昔から使われている表現のひとつに「掛け値なし」という言い回しがあります。
魅力やすばらしさを伝えるときなどによく使われる表現ですがどのような意味の言葉なのでしょうか。
今回は、「掛け値なし」の意味と言い換え可能な類語について紹介します。
「掛け値なし」とは?意味
「掛け値なし」とは「大げさにでなく正当な評価であること」という意味の言葉です。
「掛け値なし」の概要
「掛け値なし」の由来は江戸時代の呉服商三井越後屋の商法に由来しています。
当時の商売では値札にはやや高めの価格を表示し客との交渉でそこから割り引いた価格で販売するのが主流でした。
このように値札が示す定価から何割か掛けて値下げして売ることを「掛け値売り」といいます。

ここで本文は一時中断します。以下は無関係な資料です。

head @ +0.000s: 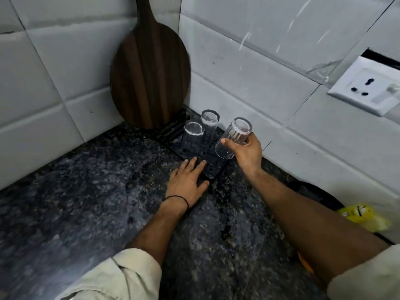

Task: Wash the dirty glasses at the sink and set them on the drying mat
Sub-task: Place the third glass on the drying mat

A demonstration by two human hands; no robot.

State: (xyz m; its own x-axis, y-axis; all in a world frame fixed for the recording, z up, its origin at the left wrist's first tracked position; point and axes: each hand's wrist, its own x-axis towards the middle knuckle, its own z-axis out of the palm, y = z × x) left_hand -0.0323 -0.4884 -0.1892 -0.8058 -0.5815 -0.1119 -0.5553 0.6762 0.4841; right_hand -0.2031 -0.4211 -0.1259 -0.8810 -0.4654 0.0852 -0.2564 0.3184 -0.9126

七掛けなら定価の七割、八掛けなら定価の八割というようにあらかじめ割引することを織り込んである程度高めの定価を表示しておくのが当たり前であり、客もそのことをふまえた上で価格交渉して値引かせてから購入するというのが当時の一般的な取引でした。
三井越後屋は当時主流だった掛け値を前提にした商売を捨てて正統な取引価格の表示を始めました。
さらに当時一般的だった後払いやツケ払いもやめ、その場での現金取引のみに限る代わりに格安で反物を販売しました。
このような三井越後屋の商法は「現金掛け値なし」と呼ばれ大評判になります。
その後このような商法は全国に広まり現在ではごく当たり前になっています。
「掛け値なし」は「現金掛け値なし」から転じた表現です。
「割引を織り込んだ高い値札をつけず正統な価格を表示する」ところから「過大評価や誇大表現ではなく正統に評価すること」という意味で使われています。
「実力や実績などをありのままに評価すること」を意味する言葉で、一般的には「偏りのない正統な評価」を表しています。
「掛け値なし」の言葉の使い方や使われ方
・彼の実力派掛け値なしに世界レベルに達している。
・このレストランは掛け値なしに美味しい。
・人柄はともかく、演奏技術だけは掛け値なしに一流である。
・話題性だけだと思われがちだが、この作家の作品は掛け値なしに面白い。
「掛け値なし」の類語や言いかえ
・普通に
「過大評価することなく普通の立場からから見ていること」を意味する言葉です。
現代的な言葉遣いでありスラングの一種とみなされることもありますが若い世代では広く普及している表現です。
特別に事情を組んだり下駄を履かせたりすることなしに評価する、という点が「掛け値なし」と類似しています。
・客観的に見る
「偏った他立場に経つことなく第三者の視点から評価すること」という意味の言葉です。
「主観を差し挟むことなく誰でもない誰かの視点から見る」というのは偏りや思い込みがなく正当な評価であることに通じます。
・贔屓目なし
「一方に肩入れするような見方をしないこと」という意味の言葉です。
「思い込みや先入観を排除し公平公正な目で見ること」を意味しており「誇張や誇大ではないありのまま」という意味で「掛け値なし」とよく似た表現です。
まとめ
「掛け値なし」という言葉は人を褒めたりすばらしさを伝えたりするときによく使われる表現です。
想いの強さを正しく理解するためにも言葉の意味を知っておきましょう。